Pre-October unemployment was to a large degree concentrated in the construction, real estate, and financial sectors. Now, however, job losses are spreading to the retail and technology sectors. As a result, the state Unemployment Insurance Trust Fund is estimated to end calendar year 2008 with a deficit of $2.4 billion, rising to $4.9 billion by the end of 2009, as benefit payments currently exceed unemployment insurance taxes paid by employers. The governor has proposed to address this by increasing employer taxes and decreasing benefits to those who become unemployed. Employers will doubtless pass on the tax increase to their workers.
Additionally, foreclosure rates in California, the epicenter of subprime mortgage defaults, have been among the highest in the nation since the housing price collapse began. This has led to a marked increase in homelessness and an urgent rise in the demand for food assistance.
Second Harvest Food Bank, a supplier for several food pantries in San Mateo County, reported a 55 percent increase in direct food requests this fall. The county's Department of Health and Human Services also reported a 21 percent increase in food stamp recipients over the previous September.
San Mateo County is, coincidentally, home to Oracle CEO Larry Ellison, who received a $3 million refund from the county earlier this year after a protracted legal battle to reassess the value of his 23 acre estate, a reproduction of one occupied by a 16th century Japanese emperor. Ellison's legal team successfully argued that the exotic features of the property would have limited appeal to a potential buyer, dropping the assessed price of the estate from $173 million to $69.7 million.
The Portola Valley School District, also located in San Mateo County, projected a loss to the district of $250,000 to $300,000 per year as a result of the reassessment, while the district itself is facing a $1 million shortfall in 2008.
Over 1,000 students protested on the campus of the University of California Los Angeles this Sunday against the proposed education cuts, with students chanting, "Bail out Education" and "Affordable Education Now!" Of the $132 million in proposed cuts to higher education, the University of California system would suffer a $65 million cut, while the California State University system would see a $66 million cut.
The California State University system announced last week that it would be limiting enrollment for the first time in its history as a result of dwindling state funds, turning away as many as 10,000 qualified students next year. The University of California system is also considering cutting enrollment.

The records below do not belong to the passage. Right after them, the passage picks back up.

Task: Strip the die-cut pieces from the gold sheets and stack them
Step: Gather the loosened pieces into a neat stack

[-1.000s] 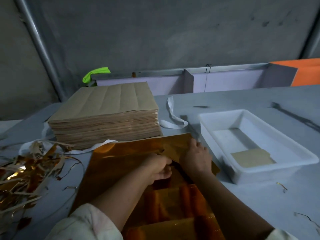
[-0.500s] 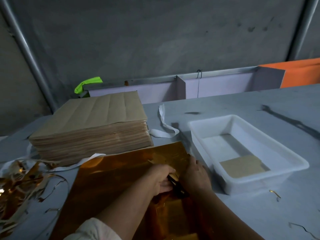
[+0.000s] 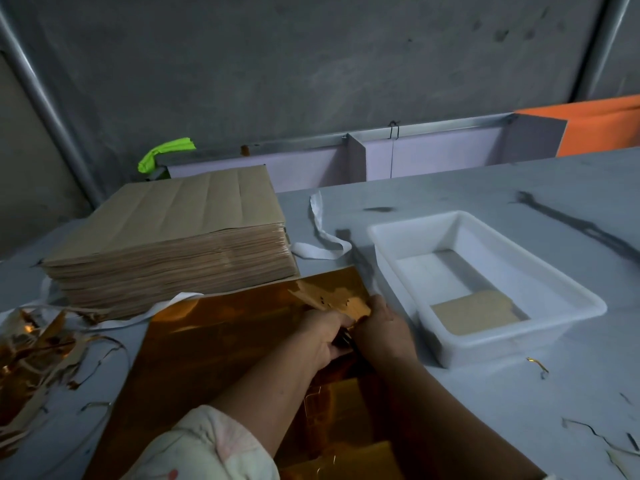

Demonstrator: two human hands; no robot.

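Note:
A large gold sheet (image 3: 221,341) lies on the grey table in front of me. My left hand (image 3: 322,336) and my right hand (image 3: 382,330) are close together at its far right corner, fingers curled on the sheet's material where a torn flap (image 3: 332,294) lifts up. A dark gap shows between the hands. What exactly each finger pinches is hidden. A white plastic tray (image 3: 571,292) to the right holds a flat stack of brown die-cut pieces (image 3: 474,311). Loose gold pieces (image 3: 349,417) lie under my forearms.
A thick stack of brown-backed sheets (image 3: 173,237) stands at the back left. Gold and brown waste strips (image 3: 31,362) pile up at the left edge. A white strap (image 3: 322,233) lies behind the sheet. Small scraps (image 3: 536,363) dot the table at right.
The view has tilted up and shifted, so the table things sit lower in the frame. Both hands stay together at the sheet's far right corner, and the torn flap there has lifted more.

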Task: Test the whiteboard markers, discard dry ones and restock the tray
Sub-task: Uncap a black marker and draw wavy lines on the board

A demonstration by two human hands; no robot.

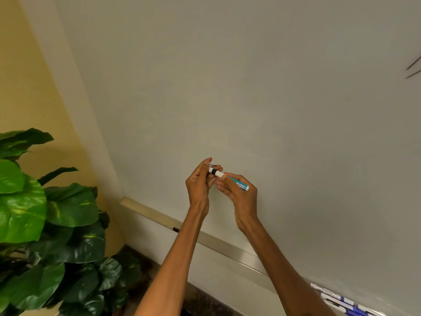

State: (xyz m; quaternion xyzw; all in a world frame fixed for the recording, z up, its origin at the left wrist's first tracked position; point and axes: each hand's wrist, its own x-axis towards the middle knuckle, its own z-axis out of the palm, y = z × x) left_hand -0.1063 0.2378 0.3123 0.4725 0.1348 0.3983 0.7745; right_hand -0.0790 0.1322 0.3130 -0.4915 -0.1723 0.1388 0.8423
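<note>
1. A pale whiteboard (250, 87) fills most of the frame, with a yellow wall (22, 76) at upper left. Two dark strokes (413, 65) mark the board's far right edge.
2. A leafy plant (45, 213) stands at lower left. The tray (223, 246) runs diagonally under the board. Spare markers (337, 302) lie in it at lower right, and a small dark piece (175, 229), possibly a cap, sits beside the left forearm.
3. At centre frame, before the board, the right grip (241, 197) curls round the teal barrel of the marker (240, 184). The left grip (199, 183) pinches its white, black-banded end.
</note>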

There is mounting evidence that California has been victimized by the shady practices of Goldman Sachs, which was paid $25 million by the state over the past five years to underwrite California's Revenue Anticipation Notes.
The Los Angeles Times has reported that Goldman simultaneously issued Credit Default Swaps against the future repayment of the state's debt obligations and advised investors to short California bonds. Credit Default Swaps act as a kind of insurance against repayment of an investment, with the difference that parties with no stake in the investment may also buy the swap.
These two actions drove up interest rates on California bonds. Goldman's example brings to mind the looting by Enron Corporation of California's electricity consumers during the state's 2001-2002 energy crisis.
Regardless of which aspects of the governor's plan are approved by the state legislature, the measures will deepen the gap between California's tiny wealthy elite and the majority of the state's population.